# [INPUT MATERIAL]
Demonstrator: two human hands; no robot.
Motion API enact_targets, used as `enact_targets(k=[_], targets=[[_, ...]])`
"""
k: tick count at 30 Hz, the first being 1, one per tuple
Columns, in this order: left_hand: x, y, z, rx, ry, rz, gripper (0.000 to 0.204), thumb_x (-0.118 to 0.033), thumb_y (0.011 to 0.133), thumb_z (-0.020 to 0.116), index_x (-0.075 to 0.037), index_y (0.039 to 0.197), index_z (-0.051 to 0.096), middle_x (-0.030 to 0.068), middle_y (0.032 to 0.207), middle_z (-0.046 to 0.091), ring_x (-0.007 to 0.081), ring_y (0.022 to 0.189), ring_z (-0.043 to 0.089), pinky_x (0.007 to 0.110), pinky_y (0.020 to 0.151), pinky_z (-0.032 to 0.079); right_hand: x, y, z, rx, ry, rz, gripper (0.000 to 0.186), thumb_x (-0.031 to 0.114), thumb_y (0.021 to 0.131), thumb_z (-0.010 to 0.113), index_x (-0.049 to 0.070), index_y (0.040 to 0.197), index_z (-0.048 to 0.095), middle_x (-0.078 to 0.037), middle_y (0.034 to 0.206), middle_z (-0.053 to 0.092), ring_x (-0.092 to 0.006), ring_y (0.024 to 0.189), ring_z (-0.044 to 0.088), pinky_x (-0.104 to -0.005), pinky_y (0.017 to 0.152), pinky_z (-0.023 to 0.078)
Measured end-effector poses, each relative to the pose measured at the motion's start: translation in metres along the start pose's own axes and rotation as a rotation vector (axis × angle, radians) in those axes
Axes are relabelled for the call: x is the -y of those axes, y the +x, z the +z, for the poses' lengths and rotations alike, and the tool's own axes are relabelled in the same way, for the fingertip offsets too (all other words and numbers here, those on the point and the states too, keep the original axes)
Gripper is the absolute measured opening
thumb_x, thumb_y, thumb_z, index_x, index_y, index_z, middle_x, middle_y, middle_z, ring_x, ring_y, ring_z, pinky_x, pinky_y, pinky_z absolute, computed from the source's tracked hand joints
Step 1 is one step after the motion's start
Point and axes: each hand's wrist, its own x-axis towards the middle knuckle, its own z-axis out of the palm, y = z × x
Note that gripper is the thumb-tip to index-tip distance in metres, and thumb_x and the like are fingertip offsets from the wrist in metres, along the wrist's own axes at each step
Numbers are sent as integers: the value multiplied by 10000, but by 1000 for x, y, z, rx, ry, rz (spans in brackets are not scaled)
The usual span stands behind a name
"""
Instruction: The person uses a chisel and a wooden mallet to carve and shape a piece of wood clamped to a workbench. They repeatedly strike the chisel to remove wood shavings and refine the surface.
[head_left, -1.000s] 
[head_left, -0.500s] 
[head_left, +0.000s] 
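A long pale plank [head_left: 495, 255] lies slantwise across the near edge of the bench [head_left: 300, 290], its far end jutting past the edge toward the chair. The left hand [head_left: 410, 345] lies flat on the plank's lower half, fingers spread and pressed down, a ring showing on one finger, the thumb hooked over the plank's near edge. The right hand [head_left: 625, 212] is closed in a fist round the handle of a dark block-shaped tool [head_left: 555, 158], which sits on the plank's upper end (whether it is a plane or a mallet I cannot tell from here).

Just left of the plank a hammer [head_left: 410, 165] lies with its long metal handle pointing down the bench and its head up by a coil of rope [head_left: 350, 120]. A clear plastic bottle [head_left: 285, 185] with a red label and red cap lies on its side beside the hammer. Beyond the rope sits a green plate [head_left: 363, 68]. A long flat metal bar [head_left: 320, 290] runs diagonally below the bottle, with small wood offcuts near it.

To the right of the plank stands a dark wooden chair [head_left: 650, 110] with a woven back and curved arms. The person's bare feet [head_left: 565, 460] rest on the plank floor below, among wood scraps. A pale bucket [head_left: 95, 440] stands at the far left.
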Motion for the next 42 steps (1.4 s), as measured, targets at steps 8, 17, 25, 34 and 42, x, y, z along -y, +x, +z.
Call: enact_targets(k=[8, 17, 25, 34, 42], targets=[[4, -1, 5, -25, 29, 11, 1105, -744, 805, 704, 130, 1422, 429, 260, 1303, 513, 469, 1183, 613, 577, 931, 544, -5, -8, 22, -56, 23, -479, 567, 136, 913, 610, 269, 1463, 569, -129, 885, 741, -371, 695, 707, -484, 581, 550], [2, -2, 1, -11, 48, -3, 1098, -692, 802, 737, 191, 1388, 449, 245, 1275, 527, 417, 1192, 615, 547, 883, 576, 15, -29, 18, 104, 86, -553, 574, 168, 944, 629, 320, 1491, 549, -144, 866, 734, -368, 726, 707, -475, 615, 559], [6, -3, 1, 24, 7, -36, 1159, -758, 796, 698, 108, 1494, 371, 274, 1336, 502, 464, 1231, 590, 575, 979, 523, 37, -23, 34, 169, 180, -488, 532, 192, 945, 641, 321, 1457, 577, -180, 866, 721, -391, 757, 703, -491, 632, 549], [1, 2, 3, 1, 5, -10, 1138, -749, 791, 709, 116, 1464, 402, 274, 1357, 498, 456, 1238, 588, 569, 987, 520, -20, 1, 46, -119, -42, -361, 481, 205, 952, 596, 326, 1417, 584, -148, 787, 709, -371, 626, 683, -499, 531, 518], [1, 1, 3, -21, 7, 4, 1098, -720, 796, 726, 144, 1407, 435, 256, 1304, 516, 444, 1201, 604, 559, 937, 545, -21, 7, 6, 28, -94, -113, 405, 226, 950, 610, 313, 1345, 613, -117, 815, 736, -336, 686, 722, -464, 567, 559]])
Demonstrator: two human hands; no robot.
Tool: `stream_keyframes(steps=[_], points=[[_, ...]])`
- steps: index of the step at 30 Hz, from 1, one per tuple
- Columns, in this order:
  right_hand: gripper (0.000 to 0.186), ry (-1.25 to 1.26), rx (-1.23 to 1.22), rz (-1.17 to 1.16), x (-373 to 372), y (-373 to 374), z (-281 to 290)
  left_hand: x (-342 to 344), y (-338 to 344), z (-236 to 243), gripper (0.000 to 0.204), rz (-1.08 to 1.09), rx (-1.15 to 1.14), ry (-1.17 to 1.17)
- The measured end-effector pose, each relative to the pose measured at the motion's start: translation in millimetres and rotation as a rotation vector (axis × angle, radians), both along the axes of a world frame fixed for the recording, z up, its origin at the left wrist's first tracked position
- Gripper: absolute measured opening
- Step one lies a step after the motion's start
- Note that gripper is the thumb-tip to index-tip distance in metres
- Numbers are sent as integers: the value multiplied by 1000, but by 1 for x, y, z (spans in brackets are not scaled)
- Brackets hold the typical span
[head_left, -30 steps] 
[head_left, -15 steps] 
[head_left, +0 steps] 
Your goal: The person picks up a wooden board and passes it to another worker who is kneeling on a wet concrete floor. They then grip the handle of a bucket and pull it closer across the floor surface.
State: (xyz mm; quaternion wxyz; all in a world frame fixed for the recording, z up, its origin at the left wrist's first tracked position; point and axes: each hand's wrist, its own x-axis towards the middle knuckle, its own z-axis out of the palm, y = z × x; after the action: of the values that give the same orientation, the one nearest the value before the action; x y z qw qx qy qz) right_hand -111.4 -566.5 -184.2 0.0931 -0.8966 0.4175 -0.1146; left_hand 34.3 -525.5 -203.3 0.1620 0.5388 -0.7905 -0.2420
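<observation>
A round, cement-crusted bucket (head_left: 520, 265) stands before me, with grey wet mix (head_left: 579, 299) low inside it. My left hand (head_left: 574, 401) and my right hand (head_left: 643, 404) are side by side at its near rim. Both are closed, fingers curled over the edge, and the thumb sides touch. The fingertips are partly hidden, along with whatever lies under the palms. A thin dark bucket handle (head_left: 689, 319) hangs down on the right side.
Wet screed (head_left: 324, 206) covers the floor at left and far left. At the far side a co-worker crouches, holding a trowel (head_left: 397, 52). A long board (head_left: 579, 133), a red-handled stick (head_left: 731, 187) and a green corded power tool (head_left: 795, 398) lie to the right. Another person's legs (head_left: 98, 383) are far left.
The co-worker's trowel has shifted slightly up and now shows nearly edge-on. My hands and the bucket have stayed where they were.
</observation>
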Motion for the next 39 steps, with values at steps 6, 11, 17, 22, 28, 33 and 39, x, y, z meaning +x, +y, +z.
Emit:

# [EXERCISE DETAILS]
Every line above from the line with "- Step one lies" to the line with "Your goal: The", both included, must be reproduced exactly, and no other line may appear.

# [RESPONSE FOR THIS EXERCISE]
- Step one lies a step after the motion's start
- Note that gripper is the thumb-tip to index-tip distance in metres
- Numbers are sent as integers: the value multiplied by 1000, but by 1 for x, y, z (spans in brackets are not scaled)
- Brackets hold the typical span
[head_left, -30 steps] 
[head_left, -15 steps] 
[head_left, +0 steps] 
Your goal: The person picks up a wooden board and passes it to another worker who is kneeling on a wet concrete floor. They then grip the handle of a bucket and pull it closer across the floor surface.

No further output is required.